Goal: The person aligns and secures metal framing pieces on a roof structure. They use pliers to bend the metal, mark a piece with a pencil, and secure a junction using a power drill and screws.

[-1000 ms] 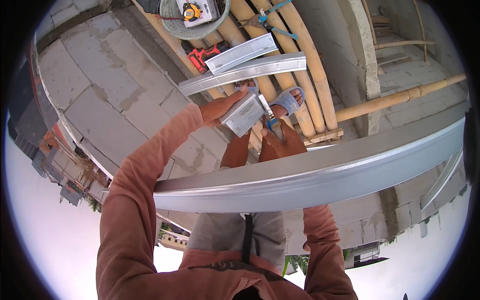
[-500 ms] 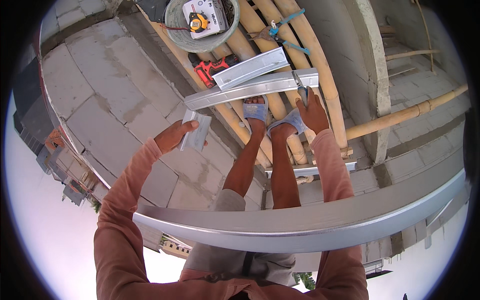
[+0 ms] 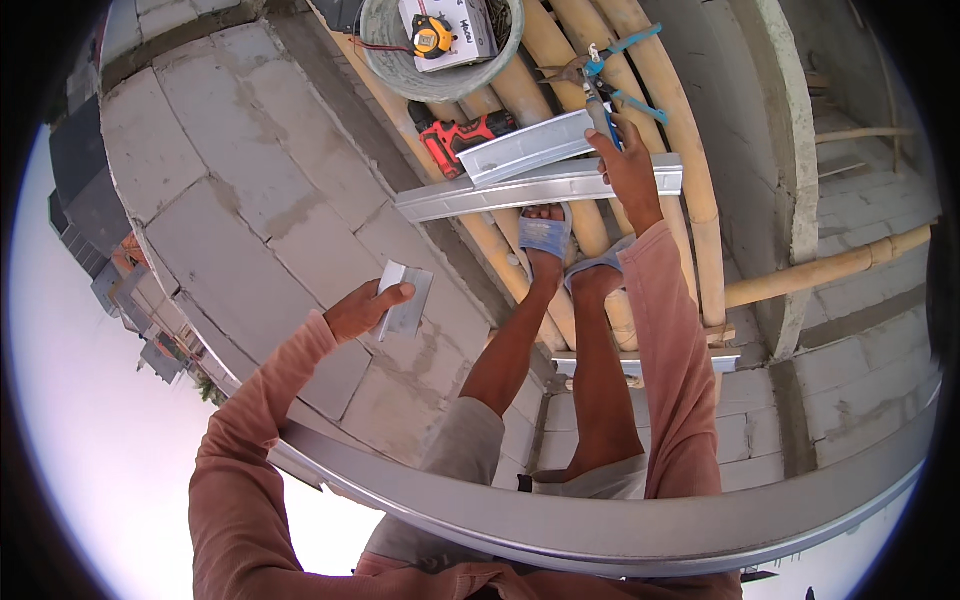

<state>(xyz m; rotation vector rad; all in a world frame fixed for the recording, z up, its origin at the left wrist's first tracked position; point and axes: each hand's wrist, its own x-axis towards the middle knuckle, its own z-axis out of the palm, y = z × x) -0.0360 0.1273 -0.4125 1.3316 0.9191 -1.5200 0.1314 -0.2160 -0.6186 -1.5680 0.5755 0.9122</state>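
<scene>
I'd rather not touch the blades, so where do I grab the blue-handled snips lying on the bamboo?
Best take the snips by the blue handles, probably from the right: they splay open that way, while the blades point left across the bamboo poles.

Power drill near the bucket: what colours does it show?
The power drill is red and black; head view.

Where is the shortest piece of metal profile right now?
In the head view, the shortest metal profile is left of centre, held in the left hand, with pale blockwork behind it and the red-and-black drill farther up.
</scene>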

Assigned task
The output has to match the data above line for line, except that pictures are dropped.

Completed task
Goal: The person aligns and secures metal framing pieces on a roof structure. They use pliers to bend the metal, mark a piece with a pencil, and secure a junction using a power drill and screws.

[-1000 ms] 
[-500 ms] 
[+0 ms] 

<state>(xyz m; rotation vector rad; all in a world frame fixed for the recording, z up, its origin at the left wrist's first tracked position; point and axes: each hand's wrist, its own x-axis towards the middle knuckle, its own z-axis out of the palm, y = z × x) -0.0360 0.1273 -0.4125 1.3316 0.9191 -1.5200 0.1314 -0.2160 -0.6186 -1.5680 0.5755 0.9122</state>
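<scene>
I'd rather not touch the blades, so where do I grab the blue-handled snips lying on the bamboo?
Best take the snips by the blue handles, probably from the right: they splay open that way, while the blades point left across the bamboo poles.

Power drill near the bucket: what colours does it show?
The power drill is red and black; head view.

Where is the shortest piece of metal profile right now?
In the head view, the shortest metal profile is left of centre, held in the left hand, with pale blockwork behind it and the red-and-black drill farther up.
</scene>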

The answer was written out completely.